House Bill 11 is a bill that was introduced with the intent to maintain a level playing field in sports during the rise of gender non-binary and transgender identification. The bill would ensure that transgender athletes can’t compete with their transitioned gender. After experiencing transgender swimmer Lia Thomas win the Division I national championship in March of 2022, many believe that the transgender sports ban is necessary. However, this is the highest level of college swimming, and House Bill 11 would remove transgender athletes from competing in their transitioned gender no matter the sport, no matter the level of competition. Making such a broad bill could make transgender people feel targeted and excluded from extracurriculars, which could domino into numerous different mental health issues. In a Deseret News article, House Bill 11 is said to “score political points without consideration for the consequences to transgender students, or to the costs of waging an expensive taxpayer-funded lawsuit,” and a Salt Lake Tribune article states that “Even LGBT young people who have absolutely no desire to run, dribble, pass, kick or swim cannot help but hear and feel how people like them are so actively shunned by the powers that be in politics, culture and education.” House Bill 11, no matter the intent, targets the mental health of our transgender youth.

With the recency of this bill, many Rowland Hall students have very strong opinions on the topic. When I asked senior Phillip Locke about his opinion on the topic, he stated that “HB-11 is a backwards step in transgender rights that could pave the way for further transphobic legislation” and that excluding transgender youth from sports could “cause great emotional pain.” If it’s not obvious enough already that HB-11 unreasonably targets transgender youth, a Salt Lake Tribune article by Kim Bojorquez explains that there are only four transgender athletes competing in their transitioned sex, and only one is competing against females. This shows how little effect the bill will have on actual sports, at the cost of threatening the mental health of our entire transgender youth. After receiving Phil’s student opinion, I asked another senior, Charlie Lanchbury. He told me that the bill made sense because of “basic biology and hormones'” and that “it’s unfair for a man to compete against women in a lot of sports.” I then presented him with the data on the number of transgender youth in school sports, and his opinion flipped. He told me that “It would be a reasonable bill if we had hundreds of transgender athletes competing against the gender they weren’t born, but having only four transgender athletes, this bill seems pretty unnecessary. The state is causing an outbreak over four high schoolers.” 

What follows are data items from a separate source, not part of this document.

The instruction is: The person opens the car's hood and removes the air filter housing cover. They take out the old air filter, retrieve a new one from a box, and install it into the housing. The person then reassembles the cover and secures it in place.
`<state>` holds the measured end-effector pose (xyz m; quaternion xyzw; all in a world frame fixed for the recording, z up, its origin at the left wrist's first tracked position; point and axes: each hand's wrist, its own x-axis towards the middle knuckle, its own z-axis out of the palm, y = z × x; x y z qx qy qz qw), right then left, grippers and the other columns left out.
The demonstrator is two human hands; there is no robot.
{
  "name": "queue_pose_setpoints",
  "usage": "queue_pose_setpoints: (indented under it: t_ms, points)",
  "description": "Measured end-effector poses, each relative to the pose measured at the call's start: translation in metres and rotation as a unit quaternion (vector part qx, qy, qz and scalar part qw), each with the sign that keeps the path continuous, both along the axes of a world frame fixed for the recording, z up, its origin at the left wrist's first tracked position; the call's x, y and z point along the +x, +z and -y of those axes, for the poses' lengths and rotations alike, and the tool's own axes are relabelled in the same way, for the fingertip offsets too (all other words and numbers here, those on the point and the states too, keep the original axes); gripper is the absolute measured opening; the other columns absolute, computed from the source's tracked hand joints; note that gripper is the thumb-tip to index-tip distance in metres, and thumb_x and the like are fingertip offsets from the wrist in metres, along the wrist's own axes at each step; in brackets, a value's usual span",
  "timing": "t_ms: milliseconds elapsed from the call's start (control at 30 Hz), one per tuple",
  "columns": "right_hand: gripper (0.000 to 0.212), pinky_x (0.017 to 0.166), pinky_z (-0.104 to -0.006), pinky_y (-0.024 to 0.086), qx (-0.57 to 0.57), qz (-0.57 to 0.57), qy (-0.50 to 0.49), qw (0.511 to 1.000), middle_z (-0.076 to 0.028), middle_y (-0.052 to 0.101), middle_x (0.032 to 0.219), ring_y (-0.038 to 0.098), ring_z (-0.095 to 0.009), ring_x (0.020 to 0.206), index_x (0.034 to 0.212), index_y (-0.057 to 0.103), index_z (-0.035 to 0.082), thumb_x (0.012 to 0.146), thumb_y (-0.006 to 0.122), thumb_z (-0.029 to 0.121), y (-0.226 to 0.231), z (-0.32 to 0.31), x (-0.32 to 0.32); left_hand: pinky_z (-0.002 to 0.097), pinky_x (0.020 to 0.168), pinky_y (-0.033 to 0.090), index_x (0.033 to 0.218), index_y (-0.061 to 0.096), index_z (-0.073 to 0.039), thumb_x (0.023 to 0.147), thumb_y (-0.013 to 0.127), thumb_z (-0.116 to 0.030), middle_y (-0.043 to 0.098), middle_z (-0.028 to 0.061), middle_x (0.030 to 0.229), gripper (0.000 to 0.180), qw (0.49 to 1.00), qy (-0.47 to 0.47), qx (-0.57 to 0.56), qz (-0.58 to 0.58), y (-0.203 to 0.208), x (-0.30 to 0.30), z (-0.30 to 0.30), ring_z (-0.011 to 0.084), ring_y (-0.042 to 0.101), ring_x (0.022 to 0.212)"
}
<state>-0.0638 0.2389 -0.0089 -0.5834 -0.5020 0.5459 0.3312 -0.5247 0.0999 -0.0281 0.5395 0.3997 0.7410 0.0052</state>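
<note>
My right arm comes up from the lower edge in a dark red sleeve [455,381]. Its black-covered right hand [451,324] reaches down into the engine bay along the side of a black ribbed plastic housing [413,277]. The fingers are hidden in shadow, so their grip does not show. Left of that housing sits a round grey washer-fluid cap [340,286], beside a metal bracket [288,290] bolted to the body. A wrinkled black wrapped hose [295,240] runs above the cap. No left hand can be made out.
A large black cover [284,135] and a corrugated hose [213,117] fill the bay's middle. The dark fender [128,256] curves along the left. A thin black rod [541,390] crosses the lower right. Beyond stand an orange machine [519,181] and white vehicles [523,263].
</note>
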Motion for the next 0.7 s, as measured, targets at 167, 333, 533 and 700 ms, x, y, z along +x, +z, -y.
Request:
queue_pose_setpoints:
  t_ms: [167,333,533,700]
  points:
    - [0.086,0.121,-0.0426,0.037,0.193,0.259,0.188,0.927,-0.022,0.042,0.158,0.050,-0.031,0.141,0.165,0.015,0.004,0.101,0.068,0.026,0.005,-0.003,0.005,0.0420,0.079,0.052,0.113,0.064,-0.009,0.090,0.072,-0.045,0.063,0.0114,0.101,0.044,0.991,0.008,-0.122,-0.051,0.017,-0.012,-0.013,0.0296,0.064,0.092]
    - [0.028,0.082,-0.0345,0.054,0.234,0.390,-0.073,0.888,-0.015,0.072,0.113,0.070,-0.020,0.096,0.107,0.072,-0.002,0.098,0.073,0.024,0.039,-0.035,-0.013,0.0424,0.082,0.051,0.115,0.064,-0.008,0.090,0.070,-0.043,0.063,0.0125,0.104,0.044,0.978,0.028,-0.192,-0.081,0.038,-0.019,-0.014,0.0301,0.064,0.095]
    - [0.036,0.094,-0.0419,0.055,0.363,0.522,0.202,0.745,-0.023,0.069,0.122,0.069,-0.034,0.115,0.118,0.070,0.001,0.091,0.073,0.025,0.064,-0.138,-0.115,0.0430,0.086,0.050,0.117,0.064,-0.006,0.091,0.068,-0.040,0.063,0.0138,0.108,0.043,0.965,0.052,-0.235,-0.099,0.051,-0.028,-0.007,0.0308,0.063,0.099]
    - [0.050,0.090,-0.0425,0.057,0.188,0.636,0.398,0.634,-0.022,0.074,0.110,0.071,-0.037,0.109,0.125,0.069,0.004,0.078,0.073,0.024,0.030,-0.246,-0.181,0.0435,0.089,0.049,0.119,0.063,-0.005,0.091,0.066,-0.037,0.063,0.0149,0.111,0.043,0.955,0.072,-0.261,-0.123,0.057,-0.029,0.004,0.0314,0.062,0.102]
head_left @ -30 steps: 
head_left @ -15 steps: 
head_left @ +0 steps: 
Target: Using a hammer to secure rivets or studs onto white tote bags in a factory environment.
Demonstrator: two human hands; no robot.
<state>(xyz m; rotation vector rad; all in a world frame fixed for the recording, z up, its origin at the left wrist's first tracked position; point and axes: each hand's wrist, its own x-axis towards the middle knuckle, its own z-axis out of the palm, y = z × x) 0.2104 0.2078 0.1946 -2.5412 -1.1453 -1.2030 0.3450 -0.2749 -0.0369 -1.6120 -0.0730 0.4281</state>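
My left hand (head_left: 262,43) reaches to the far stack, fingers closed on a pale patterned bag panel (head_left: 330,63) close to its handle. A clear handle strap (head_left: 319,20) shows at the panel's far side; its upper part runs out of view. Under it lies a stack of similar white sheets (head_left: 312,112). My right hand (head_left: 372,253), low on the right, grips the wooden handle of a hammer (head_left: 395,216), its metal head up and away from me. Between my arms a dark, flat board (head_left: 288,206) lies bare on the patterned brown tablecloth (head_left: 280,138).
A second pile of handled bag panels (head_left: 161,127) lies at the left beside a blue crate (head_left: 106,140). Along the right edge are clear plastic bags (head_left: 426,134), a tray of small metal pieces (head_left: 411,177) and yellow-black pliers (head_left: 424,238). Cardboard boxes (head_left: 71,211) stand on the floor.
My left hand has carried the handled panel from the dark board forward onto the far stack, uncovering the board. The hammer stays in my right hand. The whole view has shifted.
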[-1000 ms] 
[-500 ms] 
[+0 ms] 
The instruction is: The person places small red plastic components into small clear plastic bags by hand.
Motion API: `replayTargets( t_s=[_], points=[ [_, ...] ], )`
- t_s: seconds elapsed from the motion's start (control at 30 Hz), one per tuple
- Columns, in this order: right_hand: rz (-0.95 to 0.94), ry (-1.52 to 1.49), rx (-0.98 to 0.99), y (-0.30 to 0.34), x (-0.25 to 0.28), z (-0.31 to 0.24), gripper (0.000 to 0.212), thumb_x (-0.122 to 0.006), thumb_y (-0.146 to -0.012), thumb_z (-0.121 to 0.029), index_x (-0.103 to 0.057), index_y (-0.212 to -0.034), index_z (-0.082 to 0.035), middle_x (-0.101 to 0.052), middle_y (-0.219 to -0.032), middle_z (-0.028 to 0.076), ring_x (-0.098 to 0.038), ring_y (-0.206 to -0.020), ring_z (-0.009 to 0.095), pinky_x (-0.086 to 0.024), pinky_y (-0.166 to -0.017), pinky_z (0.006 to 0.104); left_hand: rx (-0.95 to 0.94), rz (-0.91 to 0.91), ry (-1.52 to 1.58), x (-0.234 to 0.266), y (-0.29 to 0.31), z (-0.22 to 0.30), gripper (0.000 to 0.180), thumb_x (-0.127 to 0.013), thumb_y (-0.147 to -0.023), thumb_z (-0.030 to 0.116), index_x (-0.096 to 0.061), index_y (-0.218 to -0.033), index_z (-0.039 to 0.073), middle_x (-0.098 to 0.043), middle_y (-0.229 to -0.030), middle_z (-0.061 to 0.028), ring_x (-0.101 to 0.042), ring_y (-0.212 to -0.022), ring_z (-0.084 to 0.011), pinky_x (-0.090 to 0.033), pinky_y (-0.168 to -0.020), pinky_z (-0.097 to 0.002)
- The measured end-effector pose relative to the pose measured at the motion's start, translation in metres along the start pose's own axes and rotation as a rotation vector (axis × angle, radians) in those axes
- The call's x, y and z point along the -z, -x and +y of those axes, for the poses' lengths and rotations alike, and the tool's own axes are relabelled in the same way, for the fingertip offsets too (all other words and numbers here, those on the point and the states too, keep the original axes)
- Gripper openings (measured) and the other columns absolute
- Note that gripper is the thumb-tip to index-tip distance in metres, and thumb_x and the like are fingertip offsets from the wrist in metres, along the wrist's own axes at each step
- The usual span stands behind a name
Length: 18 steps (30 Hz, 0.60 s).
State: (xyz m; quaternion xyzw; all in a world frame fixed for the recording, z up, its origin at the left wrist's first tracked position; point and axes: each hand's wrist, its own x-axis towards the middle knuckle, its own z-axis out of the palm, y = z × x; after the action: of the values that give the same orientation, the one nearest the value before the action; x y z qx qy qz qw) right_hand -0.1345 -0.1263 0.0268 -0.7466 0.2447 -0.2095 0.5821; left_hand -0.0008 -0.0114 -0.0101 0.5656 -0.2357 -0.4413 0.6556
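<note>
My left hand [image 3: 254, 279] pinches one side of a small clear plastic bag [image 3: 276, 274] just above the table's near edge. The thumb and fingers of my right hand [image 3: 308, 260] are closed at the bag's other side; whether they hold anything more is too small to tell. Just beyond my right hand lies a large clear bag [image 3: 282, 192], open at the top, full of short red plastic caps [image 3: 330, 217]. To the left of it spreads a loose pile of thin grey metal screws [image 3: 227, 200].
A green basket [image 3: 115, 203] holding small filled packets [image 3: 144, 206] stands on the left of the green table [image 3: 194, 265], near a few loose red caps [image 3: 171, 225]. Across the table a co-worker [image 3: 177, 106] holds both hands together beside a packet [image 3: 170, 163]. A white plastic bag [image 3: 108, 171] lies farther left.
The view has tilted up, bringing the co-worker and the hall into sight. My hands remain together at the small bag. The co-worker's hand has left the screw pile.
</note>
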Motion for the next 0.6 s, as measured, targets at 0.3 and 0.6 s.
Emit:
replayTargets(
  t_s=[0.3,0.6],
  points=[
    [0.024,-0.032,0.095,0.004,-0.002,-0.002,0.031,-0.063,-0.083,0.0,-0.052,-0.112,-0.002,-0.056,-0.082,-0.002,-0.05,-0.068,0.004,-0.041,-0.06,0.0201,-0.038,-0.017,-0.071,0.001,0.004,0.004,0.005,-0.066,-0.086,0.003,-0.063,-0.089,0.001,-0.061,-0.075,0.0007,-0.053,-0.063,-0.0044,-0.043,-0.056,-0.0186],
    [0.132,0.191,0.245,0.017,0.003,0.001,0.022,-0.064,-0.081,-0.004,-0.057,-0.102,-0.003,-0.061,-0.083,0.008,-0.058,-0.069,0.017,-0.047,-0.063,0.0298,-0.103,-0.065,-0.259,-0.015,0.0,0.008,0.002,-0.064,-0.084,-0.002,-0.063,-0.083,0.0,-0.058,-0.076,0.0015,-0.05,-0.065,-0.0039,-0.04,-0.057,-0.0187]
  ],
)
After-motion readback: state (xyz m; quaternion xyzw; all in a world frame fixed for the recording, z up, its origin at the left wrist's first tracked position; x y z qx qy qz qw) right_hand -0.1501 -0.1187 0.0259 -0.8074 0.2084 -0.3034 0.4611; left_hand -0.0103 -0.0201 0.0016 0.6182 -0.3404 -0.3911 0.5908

House Bill 11 is very controversial and will go down as one of Utah’s most opposed bills in recent history, and this comes as no surprise. The state is risking lawsuits and the mental health of their teenagers in order to pursue an extreme socially conservative or religion-based agenda. Though stories like Penn State swimmer Lia Thomas winning the college national championship have become more common in the media, transgender athletes haven’t impacted the fairness of competition enough for an extreme bill like House Bill 11 to be justified. Imposing on transgender athletes’ ability to play is targeting and threatens the reputation of the Utah legislature. It is clear that it is not the nearly 68,000 high school athletes in Utah who support this bill but instead 65-year old men who aren’t able to run.